Wednesday, March 2, 2011

A Surprising Poll Result

Three weeks ago I posted a poll on this blog. The results are now in, and I must admit that I am a little surprised by the outcome. The question was about the ongoing debate over printed books vs. electronic books, and it was titled simply "Which Do You Prefer?" The results were:

Printed Books - 62%
E-Books - 8%
Both - 30%

As for those who chose "printed" or "e-book," the comments I received were the standard arguments we have all heard made for each option numerous times since e-readers became mainstream. What surprised me was the high number that answered "both," mainly because the media frenzy surrounding this issue rarely includes that option. Several people responded that they would be likely to continue to buy both because there were some times when they wanted to read on their e-reader (during the work commute, on vacation, etc) and other times when they wanted to hold a printed book in their hands (when curled up on the couch on a rainy day, when reading to their children, etc).

Obviously this was not a scientific poll, but it was one where (given the nature of this blog) the respondents are most likely actual readers. Many of the other polls of this type never take into account that a majority of those queried haven't read any type of book since high school.

The 8% result for e-books is intriguing for another reason. According to several publishers' statistics, in 2010 electronic books made up just a little over 8% of the total book sales in the United States.
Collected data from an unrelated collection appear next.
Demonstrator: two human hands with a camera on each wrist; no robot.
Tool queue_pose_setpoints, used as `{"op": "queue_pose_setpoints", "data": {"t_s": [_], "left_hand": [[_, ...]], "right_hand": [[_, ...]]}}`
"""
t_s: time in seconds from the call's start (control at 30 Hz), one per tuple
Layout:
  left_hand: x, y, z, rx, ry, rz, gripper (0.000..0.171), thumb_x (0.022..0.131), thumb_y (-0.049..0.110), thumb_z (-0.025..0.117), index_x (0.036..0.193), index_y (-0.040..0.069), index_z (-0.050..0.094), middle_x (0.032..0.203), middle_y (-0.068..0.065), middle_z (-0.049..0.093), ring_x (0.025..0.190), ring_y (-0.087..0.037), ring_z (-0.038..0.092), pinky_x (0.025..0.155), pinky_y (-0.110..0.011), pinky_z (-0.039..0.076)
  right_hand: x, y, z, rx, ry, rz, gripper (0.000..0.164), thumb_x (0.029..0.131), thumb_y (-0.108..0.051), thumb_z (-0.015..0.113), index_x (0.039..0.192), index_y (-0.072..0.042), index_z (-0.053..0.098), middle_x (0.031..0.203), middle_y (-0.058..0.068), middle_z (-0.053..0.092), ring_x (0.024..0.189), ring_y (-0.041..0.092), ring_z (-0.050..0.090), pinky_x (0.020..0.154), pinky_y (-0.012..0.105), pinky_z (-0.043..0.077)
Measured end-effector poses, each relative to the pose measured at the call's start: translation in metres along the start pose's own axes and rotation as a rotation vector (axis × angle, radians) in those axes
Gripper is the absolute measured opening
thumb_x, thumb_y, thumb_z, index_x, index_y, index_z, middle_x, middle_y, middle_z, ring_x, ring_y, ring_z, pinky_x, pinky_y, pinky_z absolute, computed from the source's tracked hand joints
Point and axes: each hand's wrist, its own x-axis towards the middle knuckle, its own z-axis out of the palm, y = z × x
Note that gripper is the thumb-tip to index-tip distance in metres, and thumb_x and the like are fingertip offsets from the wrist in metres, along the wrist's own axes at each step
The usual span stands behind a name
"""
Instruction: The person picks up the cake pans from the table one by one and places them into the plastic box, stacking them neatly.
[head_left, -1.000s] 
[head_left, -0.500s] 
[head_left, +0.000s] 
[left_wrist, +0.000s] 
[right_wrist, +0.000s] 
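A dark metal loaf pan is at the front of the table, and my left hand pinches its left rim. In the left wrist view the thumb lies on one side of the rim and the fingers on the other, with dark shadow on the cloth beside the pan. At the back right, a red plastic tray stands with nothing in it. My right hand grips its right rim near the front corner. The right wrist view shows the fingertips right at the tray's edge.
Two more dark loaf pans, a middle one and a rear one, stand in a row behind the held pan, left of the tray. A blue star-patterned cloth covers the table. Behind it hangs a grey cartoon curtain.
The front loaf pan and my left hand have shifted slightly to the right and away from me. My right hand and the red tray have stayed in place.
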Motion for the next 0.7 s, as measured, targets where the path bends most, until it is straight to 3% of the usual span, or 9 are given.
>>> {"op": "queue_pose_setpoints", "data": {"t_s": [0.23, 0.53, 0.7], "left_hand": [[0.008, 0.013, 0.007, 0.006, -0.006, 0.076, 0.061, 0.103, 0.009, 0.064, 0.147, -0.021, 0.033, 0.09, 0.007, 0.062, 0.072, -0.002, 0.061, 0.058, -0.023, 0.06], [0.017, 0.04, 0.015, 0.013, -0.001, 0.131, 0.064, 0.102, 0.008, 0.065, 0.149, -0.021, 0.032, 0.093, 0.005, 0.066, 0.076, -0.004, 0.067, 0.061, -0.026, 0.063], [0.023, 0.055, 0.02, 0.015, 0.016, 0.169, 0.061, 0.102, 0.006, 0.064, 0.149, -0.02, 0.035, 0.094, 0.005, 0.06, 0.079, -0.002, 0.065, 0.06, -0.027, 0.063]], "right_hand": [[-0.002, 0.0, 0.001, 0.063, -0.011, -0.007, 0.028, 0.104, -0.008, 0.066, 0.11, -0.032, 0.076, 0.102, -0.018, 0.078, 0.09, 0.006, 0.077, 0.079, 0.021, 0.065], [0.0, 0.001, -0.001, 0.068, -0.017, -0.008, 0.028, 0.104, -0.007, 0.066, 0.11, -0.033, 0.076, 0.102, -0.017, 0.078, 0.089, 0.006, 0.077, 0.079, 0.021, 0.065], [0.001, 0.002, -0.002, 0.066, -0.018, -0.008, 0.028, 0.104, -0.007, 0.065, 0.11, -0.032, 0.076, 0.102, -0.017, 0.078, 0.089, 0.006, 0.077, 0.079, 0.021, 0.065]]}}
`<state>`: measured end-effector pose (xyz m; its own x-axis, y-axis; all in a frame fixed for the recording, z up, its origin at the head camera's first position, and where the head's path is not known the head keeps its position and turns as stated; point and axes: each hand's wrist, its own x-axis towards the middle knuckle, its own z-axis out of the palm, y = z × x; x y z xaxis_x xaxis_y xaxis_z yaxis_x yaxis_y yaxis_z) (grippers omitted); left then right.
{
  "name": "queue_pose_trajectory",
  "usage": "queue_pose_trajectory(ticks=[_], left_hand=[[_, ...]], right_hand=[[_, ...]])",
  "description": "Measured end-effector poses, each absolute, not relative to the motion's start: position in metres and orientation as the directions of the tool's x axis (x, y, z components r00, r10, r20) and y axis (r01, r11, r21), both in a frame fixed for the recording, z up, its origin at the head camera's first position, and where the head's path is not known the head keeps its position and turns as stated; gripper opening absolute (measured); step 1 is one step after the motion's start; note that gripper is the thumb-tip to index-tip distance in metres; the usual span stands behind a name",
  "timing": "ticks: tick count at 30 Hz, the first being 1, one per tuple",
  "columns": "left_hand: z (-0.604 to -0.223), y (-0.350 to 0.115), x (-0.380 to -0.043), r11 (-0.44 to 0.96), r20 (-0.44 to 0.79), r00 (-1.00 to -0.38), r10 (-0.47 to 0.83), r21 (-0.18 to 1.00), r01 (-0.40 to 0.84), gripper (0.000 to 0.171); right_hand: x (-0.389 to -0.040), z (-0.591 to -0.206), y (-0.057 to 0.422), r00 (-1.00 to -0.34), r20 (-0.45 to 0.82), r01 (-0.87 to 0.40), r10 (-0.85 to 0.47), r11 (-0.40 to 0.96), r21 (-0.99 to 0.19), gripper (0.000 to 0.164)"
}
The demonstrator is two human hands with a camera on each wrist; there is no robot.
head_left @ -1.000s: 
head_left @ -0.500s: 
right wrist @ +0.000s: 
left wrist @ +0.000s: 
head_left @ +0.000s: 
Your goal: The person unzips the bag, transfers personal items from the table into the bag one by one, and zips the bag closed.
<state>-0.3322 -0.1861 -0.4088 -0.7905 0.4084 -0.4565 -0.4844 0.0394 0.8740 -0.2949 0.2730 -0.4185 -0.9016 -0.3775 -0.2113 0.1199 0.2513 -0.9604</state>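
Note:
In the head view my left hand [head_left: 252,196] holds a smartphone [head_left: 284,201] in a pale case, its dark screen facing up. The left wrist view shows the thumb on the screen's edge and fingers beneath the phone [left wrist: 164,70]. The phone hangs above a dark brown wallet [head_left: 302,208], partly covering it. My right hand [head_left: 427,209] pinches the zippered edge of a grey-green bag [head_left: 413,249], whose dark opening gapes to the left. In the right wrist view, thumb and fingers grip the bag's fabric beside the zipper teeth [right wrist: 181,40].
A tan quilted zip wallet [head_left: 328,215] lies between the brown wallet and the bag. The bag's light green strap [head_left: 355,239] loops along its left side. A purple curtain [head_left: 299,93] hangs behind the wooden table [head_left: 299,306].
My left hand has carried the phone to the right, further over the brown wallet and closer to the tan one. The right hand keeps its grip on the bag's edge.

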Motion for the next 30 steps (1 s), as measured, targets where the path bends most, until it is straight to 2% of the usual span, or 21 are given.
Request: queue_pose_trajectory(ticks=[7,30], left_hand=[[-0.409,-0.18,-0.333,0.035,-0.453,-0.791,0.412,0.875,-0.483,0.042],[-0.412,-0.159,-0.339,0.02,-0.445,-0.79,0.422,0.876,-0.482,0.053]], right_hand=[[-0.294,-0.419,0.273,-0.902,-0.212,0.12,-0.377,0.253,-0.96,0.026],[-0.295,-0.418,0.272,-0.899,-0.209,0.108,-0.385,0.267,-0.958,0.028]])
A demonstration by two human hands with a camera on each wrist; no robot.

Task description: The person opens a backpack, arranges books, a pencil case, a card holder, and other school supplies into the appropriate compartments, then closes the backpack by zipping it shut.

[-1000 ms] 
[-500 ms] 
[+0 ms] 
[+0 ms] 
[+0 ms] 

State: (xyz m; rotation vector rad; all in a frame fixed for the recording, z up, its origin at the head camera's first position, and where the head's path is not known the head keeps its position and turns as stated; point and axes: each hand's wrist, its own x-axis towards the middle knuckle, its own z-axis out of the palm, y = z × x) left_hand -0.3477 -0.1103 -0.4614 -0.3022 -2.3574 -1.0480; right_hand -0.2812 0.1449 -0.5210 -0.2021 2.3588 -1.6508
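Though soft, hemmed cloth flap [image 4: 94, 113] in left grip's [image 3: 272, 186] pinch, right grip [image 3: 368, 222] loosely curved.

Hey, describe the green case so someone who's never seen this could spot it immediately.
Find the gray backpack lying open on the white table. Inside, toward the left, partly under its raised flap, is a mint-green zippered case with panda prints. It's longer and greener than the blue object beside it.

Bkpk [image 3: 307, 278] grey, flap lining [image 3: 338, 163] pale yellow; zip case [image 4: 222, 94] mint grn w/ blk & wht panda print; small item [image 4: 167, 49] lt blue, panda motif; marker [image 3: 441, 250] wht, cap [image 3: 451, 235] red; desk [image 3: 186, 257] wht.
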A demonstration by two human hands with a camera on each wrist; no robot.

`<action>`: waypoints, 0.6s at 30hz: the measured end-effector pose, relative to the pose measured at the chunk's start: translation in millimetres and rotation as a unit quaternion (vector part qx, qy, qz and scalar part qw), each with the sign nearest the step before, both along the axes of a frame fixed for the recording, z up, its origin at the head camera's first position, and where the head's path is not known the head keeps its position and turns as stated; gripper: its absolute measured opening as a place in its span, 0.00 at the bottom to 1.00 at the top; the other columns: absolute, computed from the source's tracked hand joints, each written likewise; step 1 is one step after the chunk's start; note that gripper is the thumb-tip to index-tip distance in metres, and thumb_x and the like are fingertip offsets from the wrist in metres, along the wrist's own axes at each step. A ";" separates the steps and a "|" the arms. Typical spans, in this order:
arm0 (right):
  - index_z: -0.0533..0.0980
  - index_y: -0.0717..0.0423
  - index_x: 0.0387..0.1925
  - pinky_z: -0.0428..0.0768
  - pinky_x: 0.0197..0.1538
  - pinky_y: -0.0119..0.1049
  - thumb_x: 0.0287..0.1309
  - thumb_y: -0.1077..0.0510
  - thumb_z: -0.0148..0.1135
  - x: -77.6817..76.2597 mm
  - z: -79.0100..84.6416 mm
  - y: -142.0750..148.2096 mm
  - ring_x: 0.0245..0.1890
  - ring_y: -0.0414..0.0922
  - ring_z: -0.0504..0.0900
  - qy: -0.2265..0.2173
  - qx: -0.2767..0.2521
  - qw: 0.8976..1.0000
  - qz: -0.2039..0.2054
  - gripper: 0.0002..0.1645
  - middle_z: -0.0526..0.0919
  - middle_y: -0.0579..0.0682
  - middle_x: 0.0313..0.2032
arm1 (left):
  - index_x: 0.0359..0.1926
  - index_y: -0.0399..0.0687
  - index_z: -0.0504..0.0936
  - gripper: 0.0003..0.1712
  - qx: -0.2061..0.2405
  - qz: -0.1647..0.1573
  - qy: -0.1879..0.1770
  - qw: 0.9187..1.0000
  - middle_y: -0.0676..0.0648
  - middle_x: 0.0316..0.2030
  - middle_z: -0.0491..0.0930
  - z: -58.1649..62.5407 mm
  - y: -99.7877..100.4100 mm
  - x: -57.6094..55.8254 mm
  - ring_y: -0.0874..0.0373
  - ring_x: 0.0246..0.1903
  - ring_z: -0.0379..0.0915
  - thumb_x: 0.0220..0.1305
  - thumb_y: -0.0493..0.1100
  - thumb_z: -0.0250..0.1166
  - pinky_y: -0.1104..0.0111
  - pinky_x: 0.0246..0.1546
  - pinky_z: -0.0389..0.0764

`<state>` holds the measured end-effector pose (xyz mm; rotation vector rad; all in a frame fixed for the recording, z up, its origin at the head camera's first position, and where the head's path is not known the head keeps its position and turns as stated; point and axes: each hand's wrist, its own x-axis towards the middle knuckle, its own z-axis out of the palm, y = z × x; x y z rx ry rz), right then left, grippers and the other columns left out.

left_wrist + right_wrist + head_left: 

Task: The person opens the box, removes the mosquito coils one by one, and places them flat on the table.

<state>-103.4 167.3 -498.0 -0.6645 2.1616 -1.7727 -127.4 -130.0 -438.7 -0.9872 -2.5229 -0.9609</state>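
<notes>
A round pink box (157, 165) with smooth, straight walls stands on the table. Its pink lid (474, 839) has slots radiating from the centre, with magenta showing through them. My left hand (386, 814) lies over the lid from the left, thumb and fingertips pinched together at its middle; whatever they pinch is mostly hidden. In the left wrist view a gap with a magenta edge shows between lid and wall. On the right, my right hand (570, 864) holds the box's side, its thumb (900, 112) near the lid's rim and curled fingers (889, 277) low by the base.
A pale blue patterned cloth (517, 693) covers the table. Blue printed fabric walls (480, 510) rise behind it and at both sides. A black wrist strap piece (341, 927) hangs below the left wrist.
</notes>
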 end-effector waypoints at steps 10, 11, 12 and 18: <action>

There is no doubt this number will increase in the coming years, but it is an interesting coincidence. I was personally gratified that printed books still won a clear majority in their own right, as I am both a traditionalist when it comes to books and a collector (try getting your favorite author to sign your Kindle).

The debate over printed books vs. electronic books will continue for the foreseeable future, but for today at least it appears that the printed book is both still very much alive and unlikely to meet its demise anytime soon.